Weakly supervised semantic frame induction: effects of using background knowledge

TitleWeakly supervised semantic frame induction: effects of using background knowledge
Publication TypeTalks
Authorsvan de Loo, J., Gemmeke J. F., De Pauw G., Daelemans W., & Van Damme H.
Place PresentedPresented at the 24th Meeting of Computational Linguistics in the Netherlands (CLIN 2014), Leiden, The Netherlands
Year of Publication2014
Date Presented17/01/2014
Abstract

In previously reported research, we developed a framework for weakly supervised semantic frame induction, based on hierarchical hidden Markov models. We now present results of a detailed analysis of the inner workings of the framework, and the effect of incorporating background knowledge in the models.

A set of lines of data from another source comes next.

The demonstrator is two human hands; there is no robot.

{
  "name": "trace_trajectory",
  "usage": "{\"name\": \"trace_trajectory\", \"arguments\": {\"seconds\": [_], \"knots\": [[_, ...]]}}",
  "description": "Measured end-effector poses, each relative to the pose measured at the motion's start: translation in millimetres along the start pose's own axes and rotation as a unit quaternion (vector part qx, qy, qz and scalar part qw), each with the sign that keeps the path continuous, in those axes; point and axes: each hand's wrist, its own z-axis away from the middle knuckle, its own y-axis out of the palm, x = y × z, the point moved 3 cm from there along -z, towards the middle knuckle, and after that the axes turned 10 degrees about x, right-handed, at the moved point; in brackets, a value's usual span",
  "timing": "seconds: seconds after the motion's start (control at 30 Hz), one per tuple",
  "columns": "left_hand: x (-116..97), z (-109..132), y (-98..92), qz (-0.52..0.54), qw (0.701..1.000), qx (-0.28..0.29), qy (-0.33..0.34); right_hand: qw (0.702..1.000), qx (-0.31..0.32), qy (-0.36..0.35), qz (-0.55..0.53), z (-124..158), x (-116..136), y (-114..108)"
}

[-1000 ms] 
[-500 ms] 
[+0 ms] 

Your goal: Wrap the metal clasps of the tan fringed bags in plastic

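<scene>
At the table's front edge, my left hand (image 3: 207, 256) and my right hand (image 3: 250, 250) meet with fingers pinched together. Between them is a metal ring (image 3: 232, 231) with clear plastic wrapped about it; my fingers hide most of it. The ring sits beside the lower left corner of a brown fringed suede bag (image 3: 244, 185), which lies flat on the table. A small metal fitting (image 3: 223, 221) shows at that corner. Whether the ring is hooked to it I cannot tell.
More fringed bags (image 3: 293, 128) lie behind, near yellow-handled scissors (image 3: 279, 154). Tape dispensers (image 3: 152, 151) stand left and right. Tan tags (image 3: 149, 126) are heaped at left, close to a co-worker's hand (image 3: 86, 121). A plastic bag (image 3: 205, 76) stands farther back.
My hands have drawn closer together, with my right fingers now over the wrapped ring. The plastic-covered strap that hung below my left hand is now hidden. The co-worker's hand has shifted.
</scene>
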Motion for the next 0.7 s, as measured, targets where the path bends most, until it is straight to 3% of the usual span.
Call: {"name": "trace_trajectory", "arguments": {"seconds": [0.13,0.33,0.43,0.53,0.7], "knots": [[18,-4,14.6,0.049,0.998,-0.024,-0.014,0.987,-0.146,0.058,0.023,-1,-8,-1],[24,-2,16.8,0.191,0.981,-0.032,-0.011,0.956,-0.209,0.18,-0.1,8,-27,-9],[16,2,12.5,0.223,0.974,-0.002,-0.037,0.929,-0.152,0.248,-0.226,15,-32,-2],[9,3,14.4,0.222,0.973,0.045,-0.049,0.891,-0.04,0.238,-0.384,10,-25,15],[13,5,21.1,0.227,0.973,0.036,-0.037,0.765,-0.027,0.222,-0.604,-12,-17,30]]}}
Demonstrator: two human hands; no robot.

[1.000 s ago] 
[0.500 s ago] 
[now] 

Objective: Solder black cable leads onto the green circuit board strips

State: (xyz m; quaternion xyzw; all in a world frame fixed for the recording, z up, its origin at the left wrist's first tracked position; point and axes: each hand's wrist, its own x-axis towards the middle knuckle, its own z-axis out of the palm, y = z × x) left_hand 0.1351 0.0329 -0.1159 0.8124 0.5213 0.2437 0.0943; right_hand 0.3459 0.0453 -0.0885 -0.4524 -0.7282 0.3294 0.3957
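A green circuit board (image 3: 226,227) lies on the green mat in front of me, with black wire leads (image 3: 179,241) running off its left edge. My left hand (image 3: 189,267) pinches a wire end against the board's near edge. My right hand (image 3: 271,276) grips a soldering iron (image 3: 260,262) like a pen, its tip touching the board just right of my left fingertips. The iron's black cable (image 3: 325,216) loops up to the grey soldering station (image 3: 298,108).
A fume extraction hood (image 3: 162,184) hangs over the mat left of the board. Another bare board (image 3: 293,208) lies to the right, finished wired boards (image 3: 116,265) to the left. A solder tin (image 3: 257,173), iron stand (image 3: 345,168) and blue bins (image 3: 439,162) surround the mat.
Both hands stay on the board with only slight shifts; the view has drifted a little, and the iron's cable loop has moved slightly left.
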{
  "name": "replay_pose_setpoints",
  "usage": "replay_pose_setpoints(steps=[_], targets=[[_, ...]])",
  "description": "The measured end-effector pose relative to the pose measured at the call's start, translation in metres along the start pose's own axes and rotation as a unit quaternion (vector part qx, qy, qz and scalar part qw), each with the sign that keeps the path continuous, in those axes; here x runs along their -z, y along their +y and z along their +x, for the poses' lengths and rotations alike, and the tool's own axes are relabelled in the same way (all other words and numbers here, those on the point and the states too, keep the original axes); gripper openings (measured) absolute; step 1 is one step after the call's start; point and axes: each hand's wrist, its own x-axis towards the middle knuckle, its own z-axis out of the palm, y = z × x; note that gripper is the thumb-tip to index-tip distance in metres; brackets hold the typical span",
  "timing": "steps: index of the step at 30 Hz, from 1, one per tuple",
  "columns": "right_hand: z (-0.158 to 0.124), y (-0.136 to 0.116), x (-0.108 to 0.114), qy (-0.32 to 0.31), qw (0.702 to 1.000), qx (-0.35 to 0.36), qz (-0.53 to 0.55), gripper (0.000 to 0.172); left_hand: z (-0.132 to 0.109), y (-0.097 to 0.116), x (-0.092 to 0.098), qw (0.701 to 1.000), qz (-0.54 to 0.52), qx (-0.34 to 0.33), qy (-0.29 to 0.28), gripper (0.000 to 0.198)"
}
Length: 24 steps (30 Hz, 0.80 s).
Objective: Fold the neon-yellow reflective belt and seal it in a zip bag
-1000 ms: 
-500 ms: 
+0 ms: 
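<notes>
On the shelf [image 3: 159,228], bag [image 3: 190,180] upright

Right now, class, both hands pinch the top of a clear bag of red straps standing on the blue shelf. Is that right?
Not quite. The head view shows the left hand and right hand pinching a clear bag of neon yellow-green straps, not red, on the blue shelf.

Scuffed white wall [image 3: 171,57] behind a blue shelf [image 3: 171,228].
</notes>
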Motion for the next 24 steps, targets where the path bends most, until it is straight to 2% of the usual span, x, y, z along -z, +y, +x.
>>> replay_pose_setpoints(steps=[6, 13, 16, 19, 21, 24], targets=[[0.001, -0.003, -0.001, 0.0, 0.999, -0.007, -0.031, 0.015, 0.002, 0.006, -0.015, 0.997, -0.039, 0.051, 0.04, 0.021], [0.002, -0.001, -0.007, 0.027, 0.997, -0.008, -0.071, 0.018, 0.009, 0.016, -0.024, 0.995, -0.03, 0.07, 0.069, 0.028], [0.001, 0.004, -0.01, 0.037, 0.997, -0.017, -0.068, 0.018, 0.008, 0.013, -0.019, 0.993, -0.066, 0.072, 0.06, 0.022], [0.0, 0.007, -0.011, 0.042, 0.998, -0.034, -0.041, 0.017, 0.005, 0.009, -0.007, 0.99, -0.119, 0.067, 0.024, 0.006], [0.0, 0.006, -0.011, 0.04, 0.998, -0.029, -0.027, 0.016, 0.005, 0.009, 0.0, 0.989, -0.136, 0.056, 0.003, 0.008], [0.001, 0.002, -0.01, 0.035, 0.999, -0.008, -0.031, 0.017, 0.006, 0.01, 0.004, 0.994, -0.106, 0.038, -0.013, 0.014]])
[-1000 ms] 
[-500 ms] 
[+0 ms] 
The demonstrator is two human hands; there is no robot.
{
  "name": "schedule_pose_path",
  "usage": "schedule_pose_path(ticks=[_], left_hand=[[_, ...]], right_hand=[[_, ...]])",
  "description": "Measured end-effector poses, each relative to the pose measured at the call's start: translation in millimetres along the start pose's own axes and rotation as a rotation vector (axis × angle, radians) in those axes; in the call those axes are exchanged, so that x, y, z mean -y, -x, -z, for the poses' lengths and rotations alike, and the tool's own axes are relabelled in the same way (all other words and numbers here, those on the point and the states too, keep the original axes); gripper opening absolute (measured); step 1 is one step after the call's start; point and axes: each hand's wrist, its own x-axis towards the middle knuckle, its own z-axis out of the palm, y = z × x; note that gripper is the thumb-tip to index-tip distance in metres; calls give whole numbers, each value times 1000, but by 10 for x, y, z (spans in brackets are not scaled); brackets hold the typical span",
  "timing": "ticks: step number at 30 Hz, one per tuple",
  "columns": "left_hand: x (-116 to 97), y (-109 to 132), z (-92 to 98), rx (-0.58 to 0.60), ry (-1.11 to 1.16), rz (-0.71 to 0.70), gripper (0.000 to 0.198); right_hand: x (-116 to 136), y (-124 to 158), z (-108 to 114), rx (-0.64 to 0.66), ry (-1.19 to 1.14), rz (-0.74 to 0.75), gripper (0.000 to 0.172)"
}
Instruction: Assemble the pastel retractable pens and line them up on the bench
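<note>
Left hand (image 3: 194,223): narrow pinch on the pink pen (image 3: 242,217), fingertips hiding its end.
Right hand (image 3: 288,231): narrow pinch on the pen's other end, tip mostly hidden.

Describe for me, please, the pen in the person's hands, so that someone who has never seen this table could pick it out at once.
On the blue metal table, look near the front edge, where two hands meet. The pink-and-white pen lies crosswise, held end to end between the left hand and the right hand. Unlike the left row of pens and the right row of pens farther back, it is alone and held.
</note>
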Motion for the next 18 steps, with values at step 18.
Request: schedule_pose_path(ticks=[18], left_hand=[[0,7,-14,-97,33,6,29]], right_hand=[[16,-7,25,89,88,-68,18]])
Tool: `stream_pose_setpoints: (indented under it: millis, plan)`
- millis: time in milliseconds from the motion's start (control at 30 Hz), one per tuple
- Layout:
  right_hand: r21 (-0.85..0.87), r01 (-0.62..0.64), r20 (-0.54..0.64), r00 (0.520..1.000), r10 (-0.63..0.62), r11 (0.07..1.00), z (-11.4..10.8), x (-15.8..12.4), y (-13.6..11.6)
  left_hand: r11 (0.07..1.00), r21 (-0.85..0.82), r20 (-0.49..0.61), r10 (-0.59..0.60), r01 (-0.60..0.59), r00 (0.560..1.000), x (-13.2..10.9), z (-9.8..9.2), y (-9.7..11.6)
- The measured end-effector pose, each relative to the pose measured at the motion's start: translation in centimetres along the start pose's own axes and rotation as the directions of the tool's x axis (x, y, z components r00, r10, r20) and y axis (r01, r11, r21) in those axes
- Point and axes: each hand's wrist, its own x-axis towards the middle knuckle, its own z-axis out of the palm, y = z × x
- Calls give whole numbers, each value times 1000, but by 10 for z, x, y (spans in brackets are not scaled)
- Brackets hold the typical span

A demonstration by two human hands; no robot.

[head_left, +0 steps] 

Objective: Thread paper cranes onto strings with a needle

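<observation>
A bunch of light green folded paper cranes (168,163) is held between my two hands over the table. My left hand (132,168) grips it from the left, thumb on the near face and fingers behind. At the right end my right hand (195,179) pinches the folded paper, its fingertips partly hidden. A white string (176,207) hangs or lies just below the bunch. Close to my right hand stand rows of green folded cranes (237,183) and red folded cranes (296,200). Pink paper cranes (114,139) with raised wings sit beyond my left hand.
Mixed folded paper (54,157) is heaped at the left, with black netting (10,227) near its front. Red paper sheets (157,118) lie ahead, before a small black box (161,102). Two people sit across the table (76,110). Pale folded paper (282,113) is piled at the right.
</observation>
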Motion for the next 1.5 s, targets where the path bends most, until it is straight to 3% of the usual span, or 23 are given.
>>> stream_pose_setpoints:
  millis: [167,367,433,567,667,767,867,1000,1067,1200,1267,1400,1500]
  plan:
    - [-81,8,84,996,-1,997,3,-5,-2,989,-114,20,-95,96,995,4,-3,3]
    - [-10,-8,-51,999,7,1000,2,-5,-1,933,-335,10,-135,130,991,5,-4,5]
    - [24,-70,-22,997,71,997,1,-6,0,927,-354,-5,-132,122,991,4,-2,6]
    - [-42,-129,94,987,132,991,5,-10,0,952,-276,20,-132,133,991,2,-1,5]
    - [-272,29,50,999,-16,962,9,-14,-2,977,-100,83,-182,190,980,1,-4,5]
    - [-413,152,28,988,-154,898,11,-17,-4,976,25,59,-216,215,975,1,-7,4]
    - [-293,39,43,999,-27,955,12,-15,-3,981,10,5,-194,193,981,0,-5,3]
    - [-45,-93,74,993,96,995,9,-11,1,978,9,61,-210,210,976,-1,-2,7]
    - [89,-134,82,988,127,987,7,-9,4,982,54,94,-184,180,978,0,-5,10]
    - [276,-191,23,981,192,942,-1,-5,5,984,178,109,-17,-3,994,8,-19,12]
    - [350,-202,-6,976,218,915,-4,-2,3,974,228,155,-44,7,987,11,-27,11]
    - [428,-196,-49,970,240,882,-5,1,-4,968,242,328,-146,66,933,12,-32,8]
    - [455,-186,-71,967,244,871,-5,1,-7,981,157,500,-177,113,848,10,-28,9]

The semantic frame induction system was designed to be used in an assistive vocal interface for people with physical impairments, which is specifically trained to adapt itself to each individual user (project ‘ALADIN’). The system’s task is to induce frame-based semantic representations of spoken or written utterances, based on a training set of utterances and associated semantic frames. The weak supervision lies in the fact that there is only supervision at the utterance level; no relations between parts of the utterances and parts of the semantic frames are specified in advance. We show how the incorporation of background knowledge in the system can facilitate and accelerate the process of learning the relations between structures in the commands and in the semantic frames. The experimental results presented here were produced with textual command input.